“We basically have three choices: mitigation, adaptation and suffering”. This is how Barack Obama’s energy advisor, Dr John Holdren, in 2007 memorably set out the stark choices ahead.
“The question is what the mix is going to be. The more mitigation we do, the less adaptation will be required and the less suffering there will be”, Holdren explained.
However, rather than acting to mitigate the impacts of climate change by urgently reducing emissions, in the 16 years since Holdren’s comments, global levels of carbon dioxide (CO2), the powerful heat-trapping gas, have risen by one-tenth. In little more than half a century, one species has fundamentally altered the chemistry of an entire planet.
Atmospheric levels of CO2 are now at their highest in at least three million years. At that time, during the Pliocene Epoch, global sea levels were more than 15 metres higher than today. Earth system inertia has shielded us from the impacts — for now. Nor has humanity any serious intention to slow down or reverse course any time soon.
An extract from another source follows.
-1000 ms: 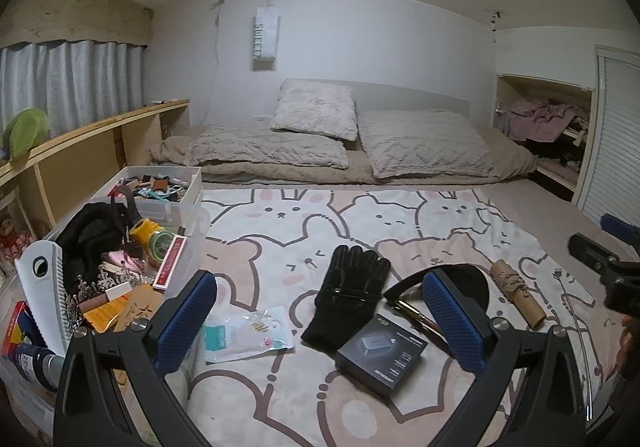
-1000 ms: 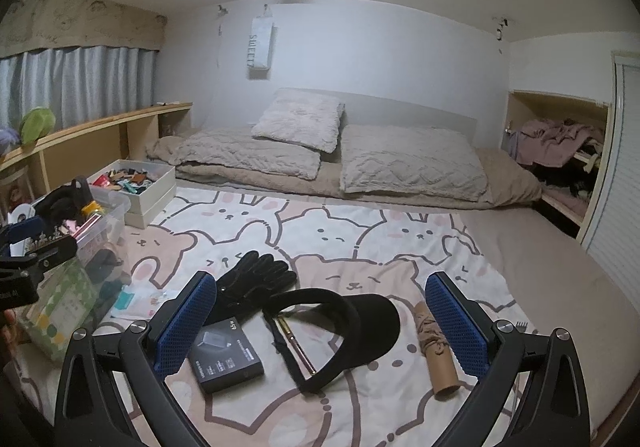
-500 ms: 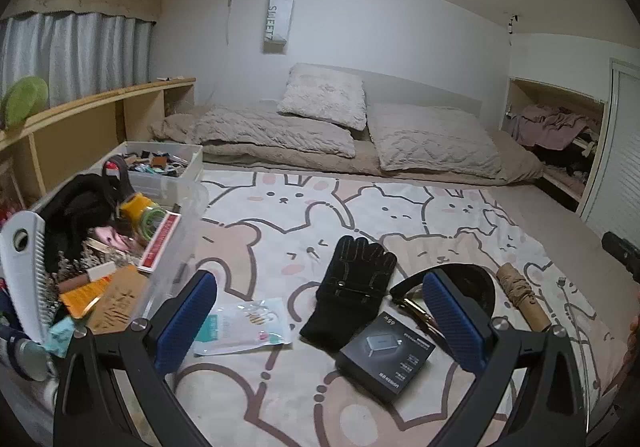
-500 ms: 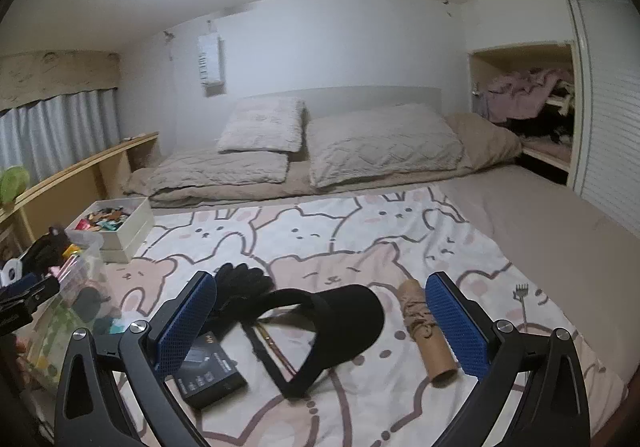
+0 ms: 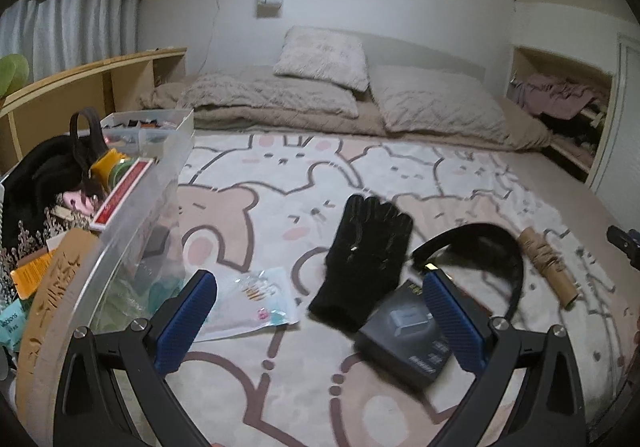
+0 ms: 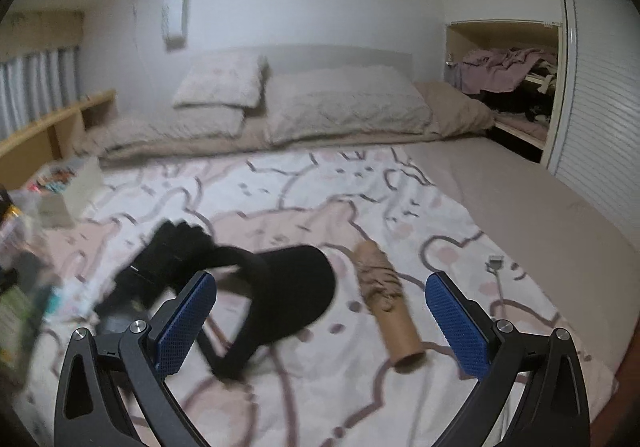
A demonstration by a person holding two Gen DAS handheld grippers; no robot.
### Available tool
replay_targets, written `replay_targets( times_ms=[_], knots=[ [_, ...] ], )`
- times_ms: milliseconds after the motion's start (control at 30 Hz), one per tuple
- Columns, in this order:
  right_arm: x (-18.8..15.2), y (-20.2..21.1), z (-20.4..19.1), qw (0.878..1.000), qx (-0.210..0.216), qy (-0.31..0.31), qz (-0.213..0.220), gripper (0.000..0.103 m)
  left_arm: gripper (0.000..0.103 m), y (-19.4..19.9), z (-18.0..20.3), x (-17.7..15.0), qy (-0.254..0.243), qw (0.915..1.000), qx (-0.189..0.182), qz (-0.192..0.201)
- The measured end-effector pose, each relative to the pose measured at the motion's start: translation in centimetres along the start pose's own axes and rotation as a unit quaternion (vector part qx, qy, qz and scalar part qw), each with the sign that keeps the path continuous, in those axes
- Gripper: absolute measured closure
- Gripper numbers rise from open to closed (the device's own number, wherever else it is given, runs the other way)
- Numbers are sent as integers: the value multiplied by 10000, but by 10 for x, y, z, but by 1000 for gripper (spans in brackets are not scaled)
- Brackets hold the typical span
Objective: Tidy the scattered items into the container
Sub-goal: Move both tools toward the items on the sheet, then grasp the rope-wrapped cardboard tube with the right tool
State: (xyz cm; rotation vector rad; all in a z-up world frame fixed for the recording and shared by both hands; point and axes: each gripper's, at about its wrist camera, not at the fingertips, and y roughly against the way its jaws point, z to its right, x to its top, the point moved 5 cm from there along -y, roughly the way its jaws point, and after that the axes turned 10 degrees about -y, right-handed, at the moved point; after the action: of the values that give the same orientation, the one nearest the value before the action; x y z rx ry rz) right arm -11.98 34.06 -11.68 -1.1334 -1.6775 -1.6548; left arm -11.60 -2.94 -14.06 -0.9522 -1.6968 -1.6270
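Both your left claw (image 5: 320,311) and right claw (image 6: 320,311) are wide open and empty, so the floppy black glove (image 5: 366,251) near the full clear box (image 5: 132,215) could slip.

glove (image 5: 366,259) left of visor (image 5: 480,251)
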Motion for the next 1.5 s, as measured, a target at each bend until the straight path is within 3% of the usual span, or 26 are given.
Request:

If you needed any further confirmation that the vague promises being made by governments and corporations about being ‘net zero by 2050’ are meaningless, consider that oil giant Chevron has just paid $50bn to buy out a rival.
This, according to the
, means Chevron is “doubling down on its bet that demand for fossil fuels will remain robust for decades to come”.The direct impact on our weather systems of the oil, gas, and coal being burned to power global civilisation is no longer mysterious or abstract. A new branch of science called climate attribution allows experts to calculate in almost real-time the degree to which a specific extreme weather event has been influenced by climate change.
Take, for instance, last month’s deadly flooding event in Libya which claimed at least 11,000 lives. The explosive rainfall that drove this disaster was found to be 50 times more likely to occur than would have been the case in a world without human greenhouse gas emissions, according to analysis by World Weather Attribution experts.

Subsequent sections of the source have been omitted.